In a postscript to her judgment in Stewart & Anor v The Commissioner of Police of the Metropolis, Mrs Justice McGowan said the costs will be ‘very substantial’, with both sides funded by the public directly or indirectly.
The claim at its highest was for just over £80,000 by the end of trial, and McGowan said it related four incidents of ‘simple factual dispute’.
‘The issues to be determined are of great importance to the parties and to the public but it is difficult to see why a jury trial in the High Court was thought necessary to resolve these issues,’ the judge said.
McGowan awarded £5,400 to the first claimant and £5,700 to the second, and she urged interest and costs to be agreed between the parties.
‘It is to be hoped that no further public funds need be spent on a hearing,’ she added.
The claim followed an arrest in June 2010 in which a police officer was alleged to have called one claimant a ‘stupid boy’ and, when the other claimant remonstrated with him, he lost his temper and became aggressive and violent. It was alleged the officer grabbed one around the throat and deliberately pushed the other claimant, who was three months pregnant, in the stomach.
The officer said he used no more than minimum necessary force and that he was met with aggression.

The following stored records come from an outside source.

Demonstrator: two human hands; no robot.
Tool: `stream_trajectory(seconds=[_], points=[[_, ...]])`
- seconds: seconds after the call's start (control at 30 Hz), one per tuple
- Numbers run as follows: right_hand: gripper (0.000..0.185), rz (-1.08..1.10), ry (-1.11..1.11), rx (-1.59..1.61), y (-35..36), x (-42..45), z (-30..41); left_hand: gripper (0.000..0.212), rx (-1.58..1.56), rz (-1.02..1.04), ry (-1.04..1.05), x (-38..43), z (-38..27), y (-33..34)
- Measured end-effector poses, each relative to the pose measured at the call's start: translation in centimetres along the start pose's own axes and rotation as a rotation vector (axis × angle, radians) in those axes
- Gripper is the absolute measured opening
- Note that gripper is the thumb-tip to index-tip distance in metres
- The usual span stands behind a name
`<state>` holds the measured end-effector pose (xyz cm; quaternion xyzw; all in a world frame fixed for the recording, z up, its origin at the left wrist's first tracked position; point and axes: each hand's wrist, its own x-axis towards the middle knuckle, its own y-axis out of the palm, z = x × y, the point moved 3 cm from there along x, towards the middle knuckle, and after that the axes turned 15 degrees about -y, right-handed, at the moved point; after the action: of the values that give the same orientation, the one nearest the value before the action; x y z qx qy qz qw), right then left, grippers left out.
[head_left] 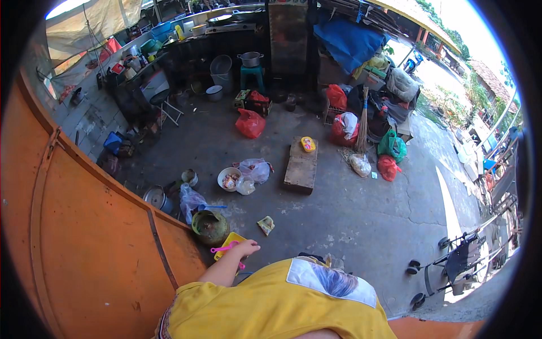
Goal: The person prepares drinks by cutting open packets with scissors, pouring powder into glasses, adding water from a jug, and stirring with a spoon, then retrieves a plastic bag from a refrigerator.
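Observation:
My left hand (247,247) is extended at the lower middle, over or beside a yellow plastic tray (235,238); whether it grips anything is unclear. Pink plastic utensils (224,248) lie at the tray, close to my wrist. Just behind them stands a greenish gas cylinder (210,226), with a blue spoon (214,207) by its top. A crumpled yellowish packet (266,225) lies on the floor ahead of my hand. My right hand is out of view; only a bit of arm shows at the bottom edge, below the yellow shirt.
Ahead are a white bowl of food pieces (229,179), plastic bags (255,170) and a low wooden bench (300,167) bearing a yellow tub (308,144). An orange metal panel (106,237) borders the left. At right stand a wheeled frame (461,258) and a twig broom (363,123).

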<state>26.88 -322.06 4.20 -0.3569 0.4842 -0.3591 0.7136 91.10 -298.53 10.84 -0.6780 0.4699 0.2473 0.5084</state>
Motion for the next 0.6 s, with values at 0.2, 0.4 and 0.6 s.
stream_trajectory(seconds=[0.2,0.4,0.6], points=[[0.027,0.259,0.271,-0.028,-3.6,10.1,2.9,0.05,-0.151,-0.089,-0.029,9.7,-7.1,-6.2],[0.029,0.15,-0.177,-0.01,-16.7,37.1,25.0,0.05,-0.051,0.084,-0.33,16.0,-7.7,-7.5],[0.025,-0.105,-0.785,-0.021,-28.5,52.8,56.9,0.046,-0.533,-0.16,-0.207,17.0,-11.8,-16.6]])
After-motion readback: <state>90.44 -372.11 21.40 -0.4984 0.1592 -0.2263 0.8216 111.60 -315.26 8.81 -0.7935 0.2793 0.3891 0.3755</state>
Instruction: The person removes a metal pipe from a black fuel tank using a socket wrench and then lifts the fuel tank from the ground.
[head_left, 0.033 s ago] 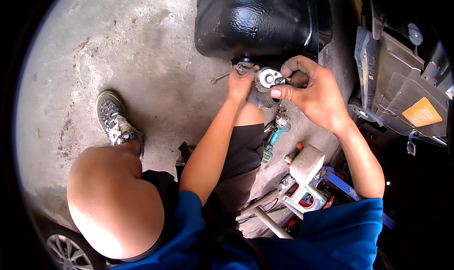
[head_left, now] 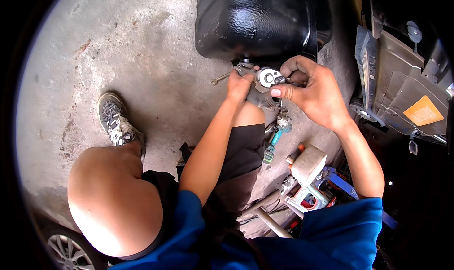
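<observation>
My left hand (head_left: 240, 84) is closed on a metal piece (head_left: 245, 68) just below the rounded black tank (head_left: 255, 21); the piece's exact kind is unclear. My right hand (head_left: 309, 90) pinches a chrome ratchet head (head_left: 268, 77) between thumb and fingers, right beside my left hand. A slim spanner (head_left: 217, 79) lies left of my left hand, its far end hidden there. Under the ratchet is a dark grey part (head_left: 262, 97), partly hidden by my hands. A teal cordless power tool (head_left: 276, 140) lies below them on the concrete floor (head_left: 80, 61).
My bent knees and a shoe (head_left: 118, 121) are at left and centre. Lower right holds a pale container (head_left: 307, 163), a blue jack-like bar (head_left: 345, 185) and metal pipes (head_left: 272, 222). Vehicle parts (head_left: 397, 95) stand along the right edge; a car wheel (head_left: 68, 253) shows at lower left.
</observation>
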A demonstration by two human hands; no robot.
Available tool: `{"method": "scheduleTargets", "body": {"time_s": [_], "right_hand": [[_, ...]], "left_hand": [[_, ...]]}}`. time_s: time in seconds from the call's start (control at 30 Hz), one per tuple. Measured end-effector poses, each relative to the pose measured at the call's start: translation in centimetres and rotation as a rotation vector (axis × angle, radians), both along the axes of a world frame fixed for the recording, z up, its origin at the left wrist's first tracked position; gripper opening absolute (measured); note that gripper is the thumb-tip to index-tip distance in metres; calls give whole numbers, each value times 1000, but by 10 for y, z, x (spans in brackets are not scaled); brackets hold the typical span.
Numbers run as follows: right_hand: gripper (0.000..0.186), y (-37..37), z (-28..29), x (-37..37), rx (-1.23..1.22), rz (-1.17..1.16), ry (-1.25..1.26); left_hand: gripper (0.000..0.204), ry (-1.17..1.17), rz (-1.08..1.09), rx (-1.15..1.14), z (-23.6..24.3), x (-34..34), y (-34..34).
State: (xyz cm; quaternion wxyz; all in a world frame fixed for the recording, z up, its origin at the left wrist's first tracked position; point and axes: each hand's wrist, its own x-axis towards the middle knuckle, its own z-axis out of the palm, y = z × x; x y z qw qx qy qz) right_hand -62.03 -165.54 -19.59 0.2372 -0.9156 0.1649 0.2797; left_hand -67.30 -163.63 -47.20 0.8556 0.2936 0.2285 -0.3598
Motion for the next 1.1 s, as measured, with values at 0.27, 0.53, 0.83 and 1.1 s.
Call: {"method": "scheduleTargets", "body": {"time_s": [0.27, 0.53, 0.83, 1.1], "right_hand": [[38, -28, -1, -21, -414, 571, -589], [37, -42, -11, -25, -429, 605, -664], [45, -114, 21, -40, 4, 482, -131], [34, -71, -3, -110, 727, -257, -31]], "left_hand": [[33, -726, -413, 416, 59, 66, 127], [37, -1038, -43, 515, 174, 70, 84], [36, -973, -166, 640, 178, 75, 55], [38, -1138, -586, 653, 191, 109, 56]]}}
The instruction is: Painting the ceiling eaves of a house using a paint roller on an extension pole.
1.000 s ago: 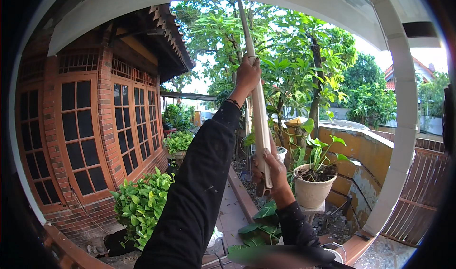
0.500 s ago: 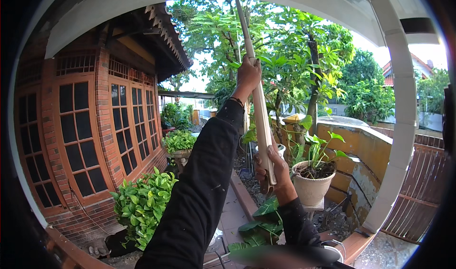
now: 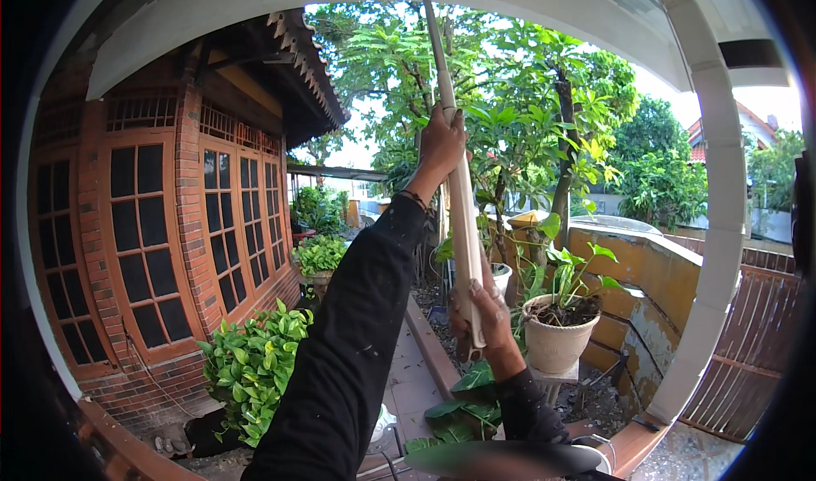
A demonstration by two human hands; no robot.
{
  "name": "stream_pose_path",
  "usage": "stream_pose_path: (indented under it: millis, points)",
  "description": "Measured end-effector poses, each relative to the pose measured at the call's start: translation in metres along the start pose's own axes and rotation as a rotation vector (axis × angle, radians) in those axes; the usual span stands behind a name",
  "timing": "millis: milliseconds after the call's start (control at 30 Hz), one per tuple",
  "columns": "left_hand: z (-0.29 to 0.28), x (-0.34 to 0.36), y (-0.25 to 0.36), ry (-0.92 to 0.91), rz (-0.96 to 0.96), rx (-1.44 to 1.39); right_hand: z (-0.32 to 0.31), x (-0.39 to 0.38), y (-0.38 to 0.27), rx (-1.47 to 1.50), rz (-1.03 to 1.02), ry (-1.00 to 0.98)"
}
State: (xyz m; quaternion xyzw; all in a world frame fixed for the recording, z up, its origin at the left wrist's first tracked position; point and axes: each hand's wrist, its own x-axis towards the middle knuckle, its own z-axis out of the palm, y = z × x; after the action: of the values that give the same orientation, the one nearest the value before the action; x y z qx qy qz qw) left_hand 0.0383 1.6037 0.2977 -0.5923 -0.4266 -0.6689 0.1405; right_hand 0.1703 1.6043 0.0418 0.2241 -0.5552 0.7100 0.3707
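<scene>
A long pole (image 3: 463, 226) slants upward in front of me, thick and beige below, thinner and greyer above, with a bit of red at the top edge of the view. Whatever it carries beyond that edge is out of sight. Higher up, my left hand (image 3: 442, 145) is wrapped around the shaft, the arm stretched out in a dark sleeve. My right hand (image 3: 486, 313) grips the beige part close to its lower end, where a small hole shows. Above, the pole reaches the white beam (image 3: 357, 9).
Left stands a brick house with brown-framed windows (image 3: 140, 234) beside a leafy bush (image 3: 255, 366). At right, a potted plant (image 3: 561, 336) sits on a stand before a yellow wall (image 3: 654, 268). A white column (image 3: 722, 192) rises farther right. Trees fill the background.
The pole's lower end and my right hand have shifted slightly left and downward. My left hand has barely moved. Both hands keep their hold.
</scene>
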Motion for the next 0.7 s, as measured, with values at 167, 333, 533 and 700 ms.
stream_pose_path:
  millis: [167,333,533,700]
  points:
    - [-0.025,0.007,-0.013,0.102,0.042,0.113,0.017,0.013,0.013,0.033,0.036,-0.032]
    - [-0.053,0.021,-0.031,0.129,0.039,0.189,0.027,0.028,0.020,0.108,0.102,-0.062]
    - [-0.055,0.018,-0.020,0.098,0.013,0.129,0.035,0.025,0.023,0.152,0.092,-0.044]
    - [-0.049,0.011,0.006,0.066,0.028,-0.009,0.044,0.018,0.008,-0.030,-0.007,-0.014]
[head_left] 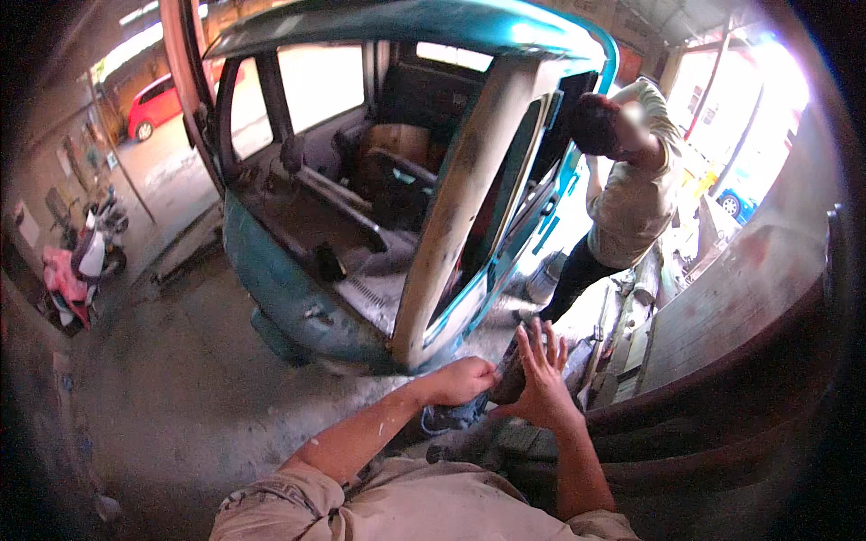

He denied making any observations about the claimant being pregnant.
The jury found the officer had good reason to make the stop, but he had failed to identify himself by name or show his warrant card and describe the reasons for a stop and search.
He was cleared of pushing the pregnant claimant and was found to have exerted ‘reasonable and proportionate’ force.
McGowan said the officer had made an unlawful arrest and she criticised search warrants executed following the arrest.
On the issue of special damages, the judge said evidence given by both claimants was ‘totally unsatisfactory’, a factor recognised in the written submissions in which the sums claimed were reduced by 50% from the original claim.